My post was written from the "outside in" perspective. I didn't say that it didn't matter at all where you get your educational experience. I just simply said that it mattered MORE that you completed the journey.
And that is what education is about: A Journey.
Now, from the "inside out" perspective, I agree that location plays a role. The institution, the physical surroundings, your peer students, the quality of the faculty, the support network of friends and family matters very much.
Getting the degree in and of itself can be as enriching or as vacuous as an experience as you make it.
To you the learner, the MOST important part of the process is "HOW"
Personally, in 1986 I started my undergraduate education, fresh out of High School, out at what was then called Mankato State University (MSU) before dropping out my Junior year to pursue fame and fortune consulting which took me all over the world. In 1991 after traveling back and forth to Japan for the better part of two years, I decided I need to finish my degree and set my sights on getting a Masters degree, so I enrolled at the U of M and took a couple of general education classes. Coming from the mid size campus that was MSU, I found the U of M to be daunting. So I applied and was accepted at the University of St. Thomas (which has one of the best Masters in Software programs in the world) where I found an incredibly warm and receptive environment that placed a high degree on personal learning and practical education for life. A year and half later, my Bachelors Arts degree in hand, I enroll in graduate school. A couple of years later, I drop out to start up the ISP part of BackPack Software. But again, I went back with a renewed energy and passion for learning and finished the MS by 1999.
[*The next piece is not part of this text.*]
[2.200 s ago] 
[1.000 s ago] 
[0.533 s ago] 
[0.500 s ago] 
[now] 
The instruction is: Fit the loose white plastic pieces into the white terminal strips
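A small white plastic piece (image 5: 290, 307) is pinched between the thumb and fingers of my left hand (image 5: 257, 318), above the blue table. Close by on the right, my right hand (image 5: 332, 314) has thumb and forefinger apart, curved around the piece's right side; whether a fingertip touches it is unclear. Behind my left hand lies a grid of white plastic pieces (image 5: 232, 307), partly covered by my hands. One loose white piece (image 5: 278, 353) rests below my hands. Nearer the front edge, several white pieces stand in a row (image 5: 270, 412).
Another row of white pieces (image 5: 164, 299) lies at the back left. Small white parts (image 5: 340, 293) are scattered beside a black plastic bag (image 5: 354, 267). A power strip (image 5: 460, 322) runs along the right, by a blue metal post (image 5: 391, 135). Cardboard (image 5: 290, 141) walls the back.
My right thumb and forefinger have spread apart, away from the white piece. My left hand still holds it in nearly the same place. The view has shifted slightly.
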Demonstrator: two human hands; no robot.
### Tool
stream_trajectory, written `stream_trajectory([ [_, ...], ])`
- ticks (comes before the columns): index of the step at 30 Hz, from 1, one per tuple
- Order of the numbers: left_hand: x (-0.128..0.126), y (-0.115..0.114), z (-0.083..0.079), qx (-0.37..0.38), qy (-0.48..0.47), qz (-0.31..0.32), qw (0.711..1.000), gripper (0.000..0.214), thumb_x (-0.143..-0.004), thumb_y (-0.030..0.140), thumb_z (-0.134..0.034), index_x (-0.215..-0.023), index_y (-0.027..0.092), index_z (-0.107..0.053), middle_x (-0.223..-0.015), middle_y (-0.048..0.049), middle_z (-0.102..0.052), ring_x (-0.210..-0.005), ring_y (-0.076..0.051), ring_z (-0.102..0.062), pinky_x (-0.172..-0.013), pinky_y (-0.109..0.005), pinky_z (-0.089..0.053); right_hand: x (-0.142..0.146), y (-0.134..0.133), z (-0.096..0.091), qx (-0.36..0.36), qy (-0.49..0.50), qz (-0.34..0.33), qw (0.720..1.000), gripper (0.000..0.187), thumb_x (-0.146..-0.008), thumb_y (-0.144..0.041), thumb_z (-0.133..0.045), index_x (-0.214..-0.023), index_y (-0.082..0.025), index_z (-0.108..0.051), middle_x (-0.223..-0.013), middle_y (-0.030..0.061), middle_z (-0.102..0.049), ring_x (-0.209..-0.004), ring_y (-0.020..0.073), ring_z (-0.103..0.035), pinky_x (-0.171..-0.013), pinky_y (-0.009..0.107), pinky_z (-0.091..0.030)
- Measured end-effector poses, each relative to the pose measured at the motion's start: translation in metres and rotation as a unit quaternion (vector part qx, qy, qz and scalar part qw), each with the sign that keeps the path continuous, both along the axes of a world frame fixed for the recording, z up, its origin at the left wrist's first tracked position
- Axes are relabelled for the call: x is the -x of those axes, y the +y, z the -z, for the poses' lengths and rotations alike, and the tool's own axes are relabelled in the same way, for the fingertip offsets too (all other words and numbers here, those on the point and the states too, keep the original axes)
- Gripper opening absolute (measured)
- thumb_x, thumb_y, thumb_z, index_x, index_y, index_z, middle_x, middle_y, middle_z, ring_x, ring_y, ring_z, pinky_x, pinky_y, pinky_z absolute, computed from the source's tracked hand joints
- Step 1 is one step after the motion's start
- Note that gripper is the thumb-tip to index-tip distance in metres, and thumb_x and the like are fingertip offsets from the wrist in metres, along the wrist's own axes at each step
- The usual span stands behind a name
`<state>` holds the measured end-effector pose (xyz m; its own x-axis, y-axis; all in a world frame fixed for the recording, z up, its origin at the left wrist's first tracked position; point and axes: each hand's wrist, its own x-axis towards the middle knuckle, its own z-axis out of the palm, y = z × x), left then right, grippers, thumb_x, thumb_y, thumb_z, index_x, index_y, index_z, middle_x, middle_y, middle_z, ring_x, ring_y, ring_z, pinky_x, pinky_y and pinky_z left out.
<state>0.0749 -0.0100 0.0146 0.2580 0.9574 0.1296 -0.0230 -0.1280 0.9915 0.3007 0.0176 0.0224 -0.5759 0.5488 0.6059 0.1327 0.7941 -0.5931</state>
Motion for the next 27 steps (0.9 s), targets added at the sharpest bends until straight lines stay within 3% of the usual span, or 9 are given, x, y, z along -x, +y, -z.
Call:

Along the way of building the business, I discovered that I had a passion and natural, yet unrefined ability, to be an entrepreneur. In order to refine that I needed formal education and applied to the U of M's Carlson School of Management (CSOM) -- they'll never admit it, but I'm pretty sure that it was my experience and passionate essays that won me a seat in 2005, since my GMAT scores were only average. Again, I like to think that actually HAVING a Master's degree is more than enough evidence to suggest that you'll succeed, versus what a standardize test score can ever reveal.
How and where I earned my education matters very much to me, but not in any entitling kind of way. Could I have received a better education anywhere else? That's impossible to know, and largely nonsensical to argue. It's ridiculous to compare two individuals and say one is better suited for a role based on where they went to school. Remember, George W. Bush went to Yale where he earned a cumulative GPA of 2.35 -- see my point. It just doesn't matter.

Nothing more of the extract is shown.